What to work on ▸ Starting with the line with "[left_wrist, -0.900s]" in the entries below and going on through the line with "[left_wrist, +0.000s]", output every line exactly and nothing more. No pictures.

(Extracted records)

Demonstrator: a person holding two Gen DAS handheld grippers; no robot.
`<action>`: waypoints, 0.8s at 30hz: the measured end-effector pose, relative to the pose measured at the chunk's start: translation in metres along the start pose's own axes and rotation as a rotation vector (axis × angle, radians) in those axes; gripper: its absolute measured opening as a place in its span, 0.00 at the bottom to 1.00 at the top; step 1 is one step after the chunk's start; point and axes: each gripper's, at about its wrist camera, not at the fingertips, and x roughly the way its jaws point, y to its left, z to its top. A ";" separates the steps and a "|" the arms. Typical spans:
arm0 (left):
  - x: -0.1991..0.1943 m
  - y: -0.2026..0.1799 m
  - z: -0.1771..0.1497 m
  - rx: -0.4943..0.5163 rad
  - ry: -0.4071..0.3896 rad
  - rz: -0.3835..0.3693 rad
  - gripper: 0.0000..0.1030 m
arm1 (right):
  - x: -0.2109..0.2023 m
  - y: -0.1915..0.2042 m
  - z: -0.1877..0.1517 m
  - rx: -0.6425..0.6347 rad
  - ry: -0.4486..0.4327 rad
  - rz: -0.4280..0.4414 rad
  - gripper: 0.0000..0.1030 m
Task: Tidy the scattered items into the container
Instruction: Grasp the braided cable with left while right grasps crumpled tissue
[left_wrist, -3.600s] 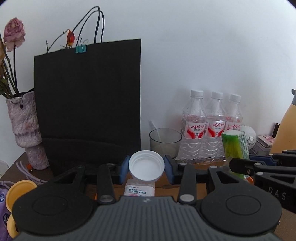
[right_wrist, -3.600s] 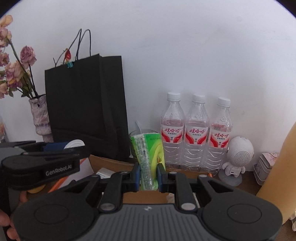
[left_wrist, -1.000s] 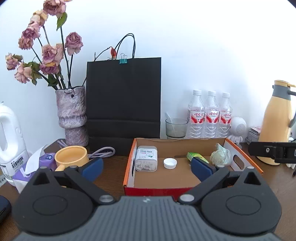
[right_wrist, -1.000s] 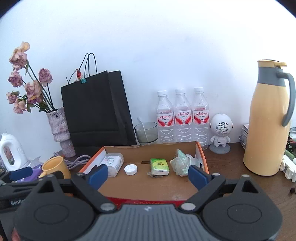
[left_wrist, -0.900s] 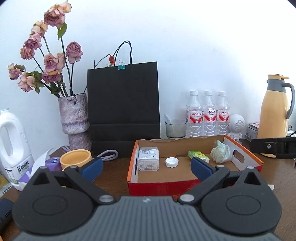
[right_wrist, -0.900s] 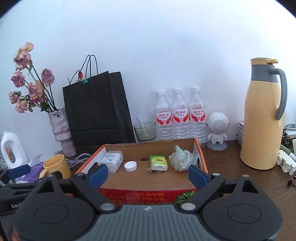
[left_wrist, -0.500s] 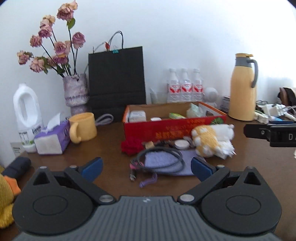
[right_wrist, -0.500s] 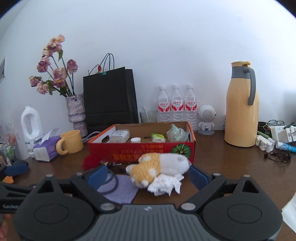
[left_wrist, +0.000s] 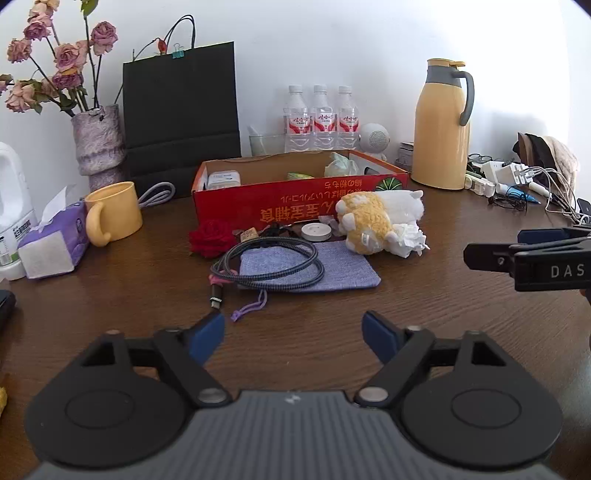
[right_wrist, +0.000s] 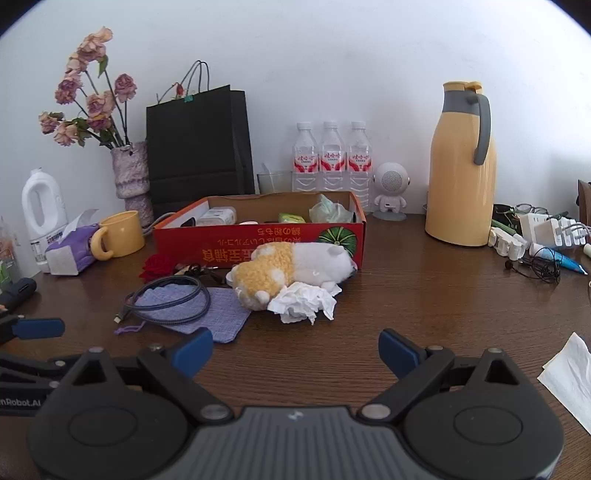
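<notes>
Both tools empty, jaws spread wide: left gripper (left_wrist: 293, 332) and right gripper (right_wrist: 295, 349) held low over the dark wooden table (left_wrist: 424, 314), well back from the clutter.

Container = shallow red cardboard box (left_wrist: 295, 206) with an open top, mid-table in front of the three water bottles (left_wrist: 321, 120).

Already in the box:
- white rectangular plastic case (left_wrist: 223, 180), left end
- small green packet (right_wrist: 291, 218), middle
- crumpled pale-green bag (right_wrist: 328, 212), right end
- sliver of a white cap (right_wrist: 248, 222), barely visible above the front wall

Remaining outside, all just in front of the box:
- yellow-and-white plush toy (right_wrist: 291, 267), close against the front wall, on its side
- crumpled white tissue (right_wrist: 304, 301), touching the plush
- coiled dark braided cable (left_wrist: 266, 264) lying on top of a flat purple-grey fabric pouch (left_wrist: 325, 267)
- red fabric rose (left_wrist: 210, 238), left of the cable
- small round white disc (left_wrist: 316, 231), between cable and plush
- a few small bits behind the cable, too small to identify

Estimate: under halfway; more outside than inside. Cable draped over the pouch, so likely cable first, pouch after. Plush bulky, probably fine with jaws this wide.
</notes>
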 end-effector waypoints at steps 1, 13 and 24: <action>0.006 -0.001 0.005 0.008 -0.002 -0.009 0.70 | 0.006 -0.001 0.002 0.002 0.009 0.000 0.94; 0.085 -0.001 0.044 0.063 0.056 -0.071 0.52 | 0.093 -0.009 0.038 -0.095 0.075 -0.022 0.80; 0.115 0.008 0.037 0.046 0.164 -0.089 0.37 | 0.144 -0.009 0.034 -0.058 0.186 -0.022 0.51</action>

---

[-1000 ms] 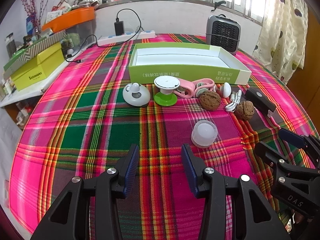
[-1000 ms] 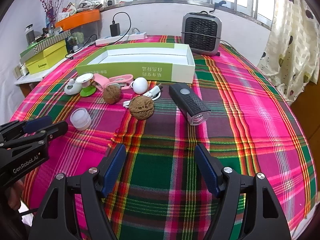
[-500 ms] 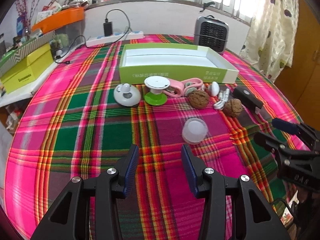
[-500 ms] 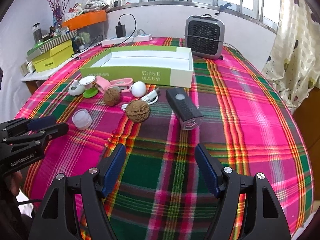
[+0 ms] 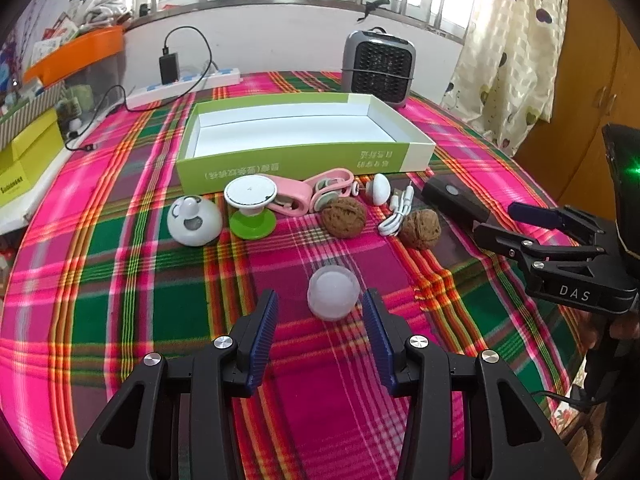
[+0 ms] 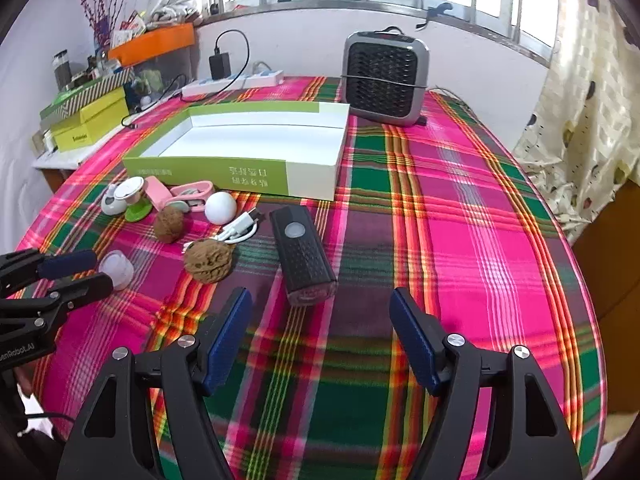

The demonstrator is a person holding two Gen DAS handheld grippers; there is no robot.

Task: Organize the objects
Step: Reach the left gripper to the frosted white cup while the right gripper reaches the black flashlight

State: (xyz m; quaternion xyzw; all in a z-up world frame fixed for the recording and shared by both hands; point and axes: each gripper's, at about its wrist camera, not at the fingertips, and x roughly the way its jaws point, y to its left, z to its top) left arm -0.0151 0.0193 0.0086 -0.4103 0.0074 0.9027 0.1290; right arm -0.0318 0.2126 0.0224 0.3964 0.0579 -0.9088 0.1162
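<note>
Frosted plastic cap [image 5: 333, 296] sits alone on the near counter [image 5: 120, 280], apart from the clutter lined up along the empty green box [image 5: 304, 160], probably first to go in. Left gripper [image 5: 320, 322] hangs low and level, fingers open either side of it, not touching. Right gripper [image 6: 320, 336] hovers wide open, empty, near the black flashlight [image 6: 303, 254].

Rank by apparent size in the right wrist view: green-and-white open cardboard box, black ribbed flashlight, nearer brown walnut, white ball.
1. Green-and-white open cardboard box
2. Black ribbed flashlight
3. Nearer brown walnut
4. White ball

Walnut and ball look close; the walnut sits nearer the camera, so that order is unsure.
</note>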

Answer box ▸
[left_wrist, -0.900s] 
[right_wrist, -0.900s] 
[left_wrist, -0.500s] 
[right_wrist, -0.500s] 
[left_wrist, +0.000s] 

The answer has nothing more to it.